Amounts in the Special Cost Escrow Account generally will also be released when
the balance in such account exceeds 125% of future Special Costs. In the first
six months of 1995, a net deposit of approximately $97,200 was made by the Trust
into the Special Cost Escrow Account. The deposit was primarily a result of an
increase in the estimates of projected capital expenditures on the Royalty
Properties. In the first six months of 1996, there was also a deposit of funds
into the Special Cost Escrow Account. The Trust's share of the funds deposited
was approximately $1,321,000. The deposit was primarily a result of an increase
in the current estimates of projected capital expenditures, production costs and
abandonment costs in connection with the Ship Shoal 182/183 drilling. As of June
30, 1996, approximately $3,893,000 remained in the Special Cost Escrow Account.

     Capital expenditures and drilling programs by the Working Interest Owners,
such as those discussed under "Management's Discussion and Analysis of Financial
Condition and Results of Operations" in this Form 10-Q, can have a significant
impact on the amount of deposits into the Special Cost Escrow account. Such
deposits can result in a significant reduction in royalty income in the periods
in which such deposits are made, including the possibility that no royalty
income would be received in such periods.
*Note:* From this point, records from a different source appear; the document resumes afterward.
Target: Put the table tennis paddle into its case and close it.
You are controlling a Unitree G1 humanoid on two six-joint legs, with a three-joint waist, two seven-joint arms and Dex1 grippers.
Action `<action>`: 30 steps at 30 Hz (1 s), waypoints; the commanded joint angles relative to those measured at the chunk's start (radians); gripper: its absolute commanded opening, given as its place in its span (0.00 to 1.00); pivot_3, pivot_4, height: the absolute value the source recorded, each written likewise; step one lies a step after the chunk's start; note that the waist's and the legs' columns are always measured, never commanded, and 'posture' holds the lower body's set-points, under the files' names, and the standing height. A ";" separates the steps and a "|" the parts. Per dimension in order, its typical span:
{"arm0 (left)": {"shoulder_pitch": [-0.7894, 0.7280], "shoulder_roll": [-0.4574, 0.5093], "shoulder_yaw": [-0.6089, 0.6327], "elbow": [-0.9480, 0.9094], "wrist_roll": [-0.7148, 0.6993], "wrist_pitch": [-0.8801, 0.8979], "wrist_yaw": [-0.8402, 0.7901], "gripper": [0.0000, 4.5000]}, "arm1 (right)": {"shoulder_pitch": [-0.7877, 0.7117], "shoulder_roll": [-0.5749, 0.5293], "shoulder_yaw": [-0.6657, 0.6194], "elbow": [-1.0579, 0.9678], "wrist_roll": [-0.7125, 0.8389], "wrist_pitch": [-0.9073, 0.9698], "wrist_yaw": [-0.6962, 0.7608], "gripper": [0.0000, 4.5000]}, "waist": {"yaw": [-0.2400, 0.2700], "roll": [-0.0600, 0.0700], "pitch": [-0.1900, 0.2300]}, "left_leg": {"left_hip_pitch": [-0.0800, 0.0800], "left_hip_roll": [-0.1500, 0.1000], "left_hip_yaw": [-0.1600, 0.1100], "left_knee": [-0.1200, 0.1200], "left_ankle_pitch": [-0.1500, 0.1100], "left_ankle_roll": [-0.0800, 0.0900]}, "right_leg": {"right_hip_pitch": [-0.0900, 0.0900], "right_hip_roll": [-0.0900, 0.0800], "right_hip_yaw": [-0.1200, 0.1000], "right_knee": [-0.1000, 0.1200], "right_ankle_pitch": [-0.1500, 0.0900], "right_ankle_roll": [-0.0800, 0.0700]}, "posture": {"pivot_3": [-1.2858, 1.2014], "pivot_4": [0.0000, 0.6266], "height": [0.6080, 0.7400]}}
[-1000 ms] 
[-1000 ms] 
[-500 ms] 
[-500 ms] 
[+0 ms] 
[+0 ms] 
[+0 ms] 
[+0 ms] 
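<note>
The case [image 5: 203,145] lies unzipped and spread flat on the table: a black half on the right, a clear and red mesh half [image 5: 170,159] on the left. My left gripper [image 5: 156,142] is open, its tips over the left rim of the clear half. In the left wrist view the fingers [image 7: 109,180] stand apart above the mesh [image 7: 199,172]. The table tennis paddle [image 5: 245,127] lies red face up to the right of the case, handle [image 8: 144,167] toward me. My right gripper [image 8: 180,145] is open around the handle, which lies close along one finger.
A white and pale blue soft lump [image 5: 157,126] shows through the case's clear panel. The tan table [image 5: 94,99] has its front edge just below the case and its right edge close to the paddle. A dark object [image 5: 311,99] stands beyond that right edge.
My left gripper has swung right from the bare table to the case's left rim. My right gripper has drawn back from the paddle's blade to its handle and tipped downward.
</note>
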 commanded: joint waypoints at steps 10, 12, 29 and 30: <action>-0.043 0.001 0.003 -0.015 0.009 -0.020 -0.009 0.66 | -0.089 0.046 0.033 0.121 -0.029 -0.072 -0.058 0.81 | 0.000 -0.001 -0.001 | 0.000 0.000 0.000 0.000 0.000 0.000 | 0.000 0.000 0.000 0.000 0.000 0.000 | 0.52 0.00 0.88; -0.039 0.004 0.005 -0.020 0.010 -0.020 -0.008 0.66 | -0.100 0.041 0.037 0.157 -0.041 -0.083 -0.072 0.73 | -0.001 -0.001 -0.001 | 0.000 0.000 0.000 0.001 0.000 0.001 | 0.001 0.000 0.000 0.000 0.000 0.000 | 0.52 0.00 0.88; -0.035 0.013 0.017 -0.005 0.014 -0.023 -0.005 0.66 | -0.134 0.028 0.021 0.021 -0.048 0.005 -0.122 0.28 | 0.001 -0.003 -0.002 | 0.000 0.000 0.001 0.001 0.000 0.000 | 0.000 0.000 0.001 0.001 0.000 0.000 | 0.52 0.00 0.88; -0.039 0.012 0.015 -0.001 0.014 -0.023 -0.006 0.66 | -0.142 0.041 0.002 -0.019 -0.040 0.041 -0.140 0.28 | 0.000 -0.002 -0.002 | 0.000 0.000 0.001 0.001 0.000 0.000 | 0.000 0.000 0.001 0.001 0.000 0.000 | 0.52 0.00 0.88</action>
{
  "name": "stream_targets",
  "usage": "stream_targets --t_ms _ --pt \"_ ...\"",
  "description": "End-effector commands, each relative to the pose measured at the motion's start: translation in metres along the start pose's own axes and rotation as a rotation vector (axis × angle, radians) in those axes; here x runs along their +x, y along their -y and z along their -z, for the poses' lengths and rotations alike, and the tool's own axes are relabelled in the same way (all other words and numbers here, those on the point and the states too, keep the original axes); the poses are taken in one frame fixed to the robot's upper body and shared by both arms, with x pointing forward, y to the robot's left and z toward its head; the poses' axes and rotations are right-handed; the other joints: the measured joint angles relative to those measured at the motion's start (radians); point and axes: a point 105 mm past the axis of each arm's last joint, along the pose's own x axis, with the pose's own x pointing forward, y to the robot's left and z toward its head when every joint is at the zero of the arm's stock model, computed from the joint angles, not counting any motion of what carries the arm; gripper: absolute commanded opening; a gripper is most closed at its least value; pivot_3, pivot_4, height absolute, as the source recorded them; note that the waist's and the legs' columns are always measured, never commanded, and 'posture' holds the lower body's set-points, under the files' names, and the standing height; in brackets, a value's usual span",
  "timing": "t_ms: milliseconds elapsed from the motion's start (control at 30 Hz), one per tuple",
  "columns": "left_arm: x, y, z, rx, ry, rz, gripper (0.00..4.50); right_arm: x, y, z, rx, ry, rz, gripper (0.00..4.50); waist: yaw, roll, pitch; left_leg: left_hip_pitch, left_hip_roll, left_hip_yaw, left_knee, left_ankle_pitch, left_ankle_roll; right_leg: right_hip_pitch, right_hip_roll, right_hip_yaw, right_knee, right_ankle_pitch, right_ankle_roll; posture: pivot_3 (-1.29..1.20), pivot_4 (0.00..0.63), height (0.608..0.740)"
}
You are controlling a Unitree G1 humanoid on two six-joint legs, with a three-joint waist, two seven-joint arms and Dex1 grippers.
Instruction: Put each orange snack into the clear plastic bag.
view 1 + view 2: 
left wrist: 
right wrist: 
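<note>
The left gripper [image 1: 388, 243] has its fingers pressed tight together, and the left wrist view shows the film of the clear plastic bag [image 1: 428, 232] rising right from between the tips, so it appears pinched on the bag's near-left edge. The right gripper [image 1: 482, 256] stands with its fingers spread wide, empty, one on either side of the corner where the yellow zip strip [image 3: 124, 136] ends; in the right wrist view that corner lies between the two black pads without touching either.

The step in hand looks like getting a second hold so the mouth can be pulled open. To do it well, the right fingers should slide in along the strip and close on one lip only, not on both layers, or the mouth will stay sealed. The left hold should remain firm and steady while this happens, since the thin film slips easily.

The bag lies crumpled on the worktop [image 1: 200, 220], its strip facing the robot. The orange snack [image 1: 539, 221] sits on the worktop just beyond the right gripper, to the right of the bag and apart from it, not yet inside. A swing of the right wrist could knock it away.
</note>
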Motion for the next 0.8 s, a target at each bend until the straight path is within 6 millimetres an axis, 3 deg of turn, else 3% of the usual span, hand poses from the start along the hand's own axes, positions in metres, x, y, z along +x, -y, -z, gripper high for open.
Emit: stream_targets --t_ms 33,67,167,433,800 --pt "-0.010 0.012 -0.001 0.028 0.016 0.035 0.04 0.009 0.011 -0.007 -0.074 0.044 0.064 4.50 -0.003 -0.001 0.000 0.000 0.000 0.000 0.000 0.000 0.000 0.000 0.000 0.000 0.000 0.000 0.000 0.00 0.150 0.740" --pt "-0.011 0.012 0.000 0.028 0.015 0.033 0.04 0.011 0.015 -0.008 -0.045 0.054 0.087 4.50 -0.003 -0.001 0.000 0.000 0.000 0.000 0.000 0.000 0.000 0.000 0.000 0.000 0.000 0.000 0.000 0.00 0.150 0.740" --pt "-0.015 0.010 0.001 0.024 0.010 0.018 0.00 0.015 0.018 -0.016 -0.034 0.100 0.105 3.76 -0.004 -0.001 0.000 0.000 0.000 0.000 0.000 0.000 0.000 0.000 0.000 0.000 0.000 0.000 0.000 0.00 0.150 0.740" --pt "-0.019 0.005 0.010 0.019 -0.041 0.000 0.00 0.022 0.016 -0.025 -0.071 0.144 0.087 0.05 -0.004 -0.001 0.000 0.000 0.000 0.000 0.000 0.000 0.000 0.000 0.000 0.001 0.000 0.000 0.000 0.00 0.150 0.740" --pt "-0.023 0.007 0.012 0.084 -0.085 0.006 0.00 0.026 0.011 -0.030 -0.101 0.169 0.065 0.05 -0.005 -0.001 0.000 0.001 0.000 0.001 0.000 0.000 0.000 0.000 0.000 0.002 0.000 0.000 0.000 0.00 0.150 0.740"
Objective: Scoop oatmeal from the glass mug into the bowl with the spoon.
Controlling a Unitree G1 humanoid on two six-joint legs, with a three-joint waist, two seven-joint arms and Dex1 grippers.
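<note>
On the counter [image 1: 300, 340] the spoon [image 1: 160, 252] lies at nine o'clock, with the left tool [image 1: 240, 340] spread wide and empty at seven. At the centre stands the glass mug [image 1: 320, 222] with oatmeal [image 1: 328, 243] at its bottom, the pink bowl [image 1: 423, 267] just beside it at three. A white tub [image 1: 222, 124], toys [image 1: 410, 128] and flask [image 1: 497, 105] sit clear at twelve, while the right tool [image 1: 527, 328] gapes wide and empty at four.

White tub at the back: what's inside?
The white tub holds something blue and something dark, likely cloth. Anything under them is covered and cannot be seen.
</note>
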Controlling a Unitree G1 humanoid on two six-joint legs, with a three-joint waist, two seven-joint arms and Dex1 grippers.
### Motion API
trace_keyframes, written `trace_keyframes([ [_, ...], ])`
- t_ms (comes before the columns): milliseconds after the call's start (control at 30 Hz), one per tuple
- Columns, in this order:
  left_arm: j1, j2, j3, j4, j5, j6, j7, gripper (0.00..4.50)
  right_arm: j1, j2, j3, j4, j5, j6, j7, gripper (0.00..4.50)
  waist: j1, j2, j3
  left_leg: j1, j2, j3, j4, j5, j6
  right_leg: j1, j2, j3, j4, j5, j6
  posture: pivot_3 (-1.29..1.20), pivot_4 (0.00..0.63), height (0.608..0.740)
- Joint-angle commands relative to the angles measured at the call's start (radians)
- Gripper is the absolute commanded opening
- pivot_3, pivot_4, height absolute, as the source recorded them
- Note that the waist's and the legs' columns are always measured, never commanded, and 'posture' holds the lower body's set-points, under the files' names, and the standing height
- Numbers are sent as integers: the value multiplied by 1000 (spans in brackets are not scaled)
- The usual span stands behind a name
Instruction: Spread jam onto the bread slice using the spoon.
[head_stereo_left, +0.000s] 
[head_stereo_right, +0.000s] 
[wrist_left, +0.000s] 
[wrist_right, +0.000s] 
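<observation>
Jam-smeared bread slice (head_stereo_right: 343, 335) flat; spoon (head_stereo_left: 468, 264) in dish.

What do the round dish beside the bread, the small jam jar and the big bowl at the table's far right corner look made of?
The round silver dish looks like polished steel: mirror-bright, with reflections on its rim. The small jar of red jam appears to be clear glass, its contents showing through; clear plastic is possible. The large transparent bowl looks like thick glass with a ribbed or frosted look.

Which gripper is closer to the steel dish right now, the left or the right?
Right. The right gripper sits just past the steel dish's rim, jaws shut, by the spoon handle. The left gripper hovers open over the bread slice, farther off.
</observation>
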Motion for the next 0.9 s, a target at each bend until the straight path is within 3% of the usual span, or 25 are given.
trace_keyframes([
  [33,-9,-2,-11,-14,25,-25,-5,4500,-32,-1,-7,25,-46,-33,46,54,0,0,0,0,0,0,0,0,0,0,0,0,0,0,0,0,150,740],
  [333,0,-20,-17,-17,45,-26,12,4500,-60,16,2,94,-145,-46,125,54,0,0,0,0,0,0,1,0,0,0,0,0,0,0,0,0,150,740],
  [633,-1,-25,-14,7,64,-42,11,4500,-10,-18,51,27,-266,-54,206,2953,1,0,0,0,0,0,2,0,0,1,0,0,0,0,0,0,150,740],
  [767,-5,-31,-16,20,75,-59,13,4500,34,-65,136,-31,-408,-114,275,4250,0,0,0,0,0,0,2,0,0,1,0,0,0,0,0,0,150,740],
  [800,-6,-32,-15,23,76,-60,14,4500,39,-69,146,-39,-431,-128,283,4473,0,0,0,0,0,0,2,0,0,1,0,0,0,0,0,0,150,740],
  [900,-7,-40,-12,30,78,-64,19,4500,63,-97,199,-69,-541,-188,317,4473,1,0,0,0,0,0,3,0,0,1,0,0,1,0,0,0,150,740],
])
OVERVIEW OF PRODUCTION, PRICES AND NET PROCEEDS

     The following schedule provides a summary of the volumes and weighted
average prices for crude oil and condensate and natural gas recorded by the
Working Interest Owners for the Royalty Properties, as well as the Working
Interest Owners' calculations of the net proceeds and the royalties paid to the
Trust during the periods indicated. Net proceeds due to the Trust are calculated
for each three month period commencing on the first day of February, May, August
and November.

                                       12

                                             ROYALTY PROPERTIES
                                             THREE MONTHS ENDED
                                                JUNE 30,(1)
                                       ------------------------------
                                            1996            1995
                                       --------------  --------------
Crude oil and condensate (bbls)......         158,077         121,694
Natural gas and gas products (Mcf)...         897,287         490,437
Crude oil and condensate average
  price, per bbl.....................  $        18.49  $        16.66
Natural gas average price, per Mcf
  (excluding gas products)...........  $         2.70  $         1.55

Crude oil and condensate revenues....  $    2,922,715  $    2,027,148
Natural gas and gas products
  revenues...........................       2,417,520         790,811
Production expenses..................      (1,383,912)       (844,487)
Capital expenditures.................      (2,210,228)        (24,345)
Undistributed Net Loss (Income)(2)...        (483,963)       (285,675)
(Provision for) Refund of escrowed
  special costs......................      (1,262,132)       (151,724)
                                       --------------  --------------
NET PROCEEDS.........................               0       1,511,728
Royalty interest.....................            x25%            x25%
                                       --------------  --------------
Partnership share....................               0         377,932
Trust interest.......................         x99.99%         x99.99%
                                       --------------  --------------
Trust share..........................  $            0  $      377,894
                                       ==============  ==============
- ------------
(1) The amounts for the three months ended June 30, 1996 and 1995 represent
    actual production for the periods February 1996 through April 1996 and
    February 1995 through April 1995, respectively.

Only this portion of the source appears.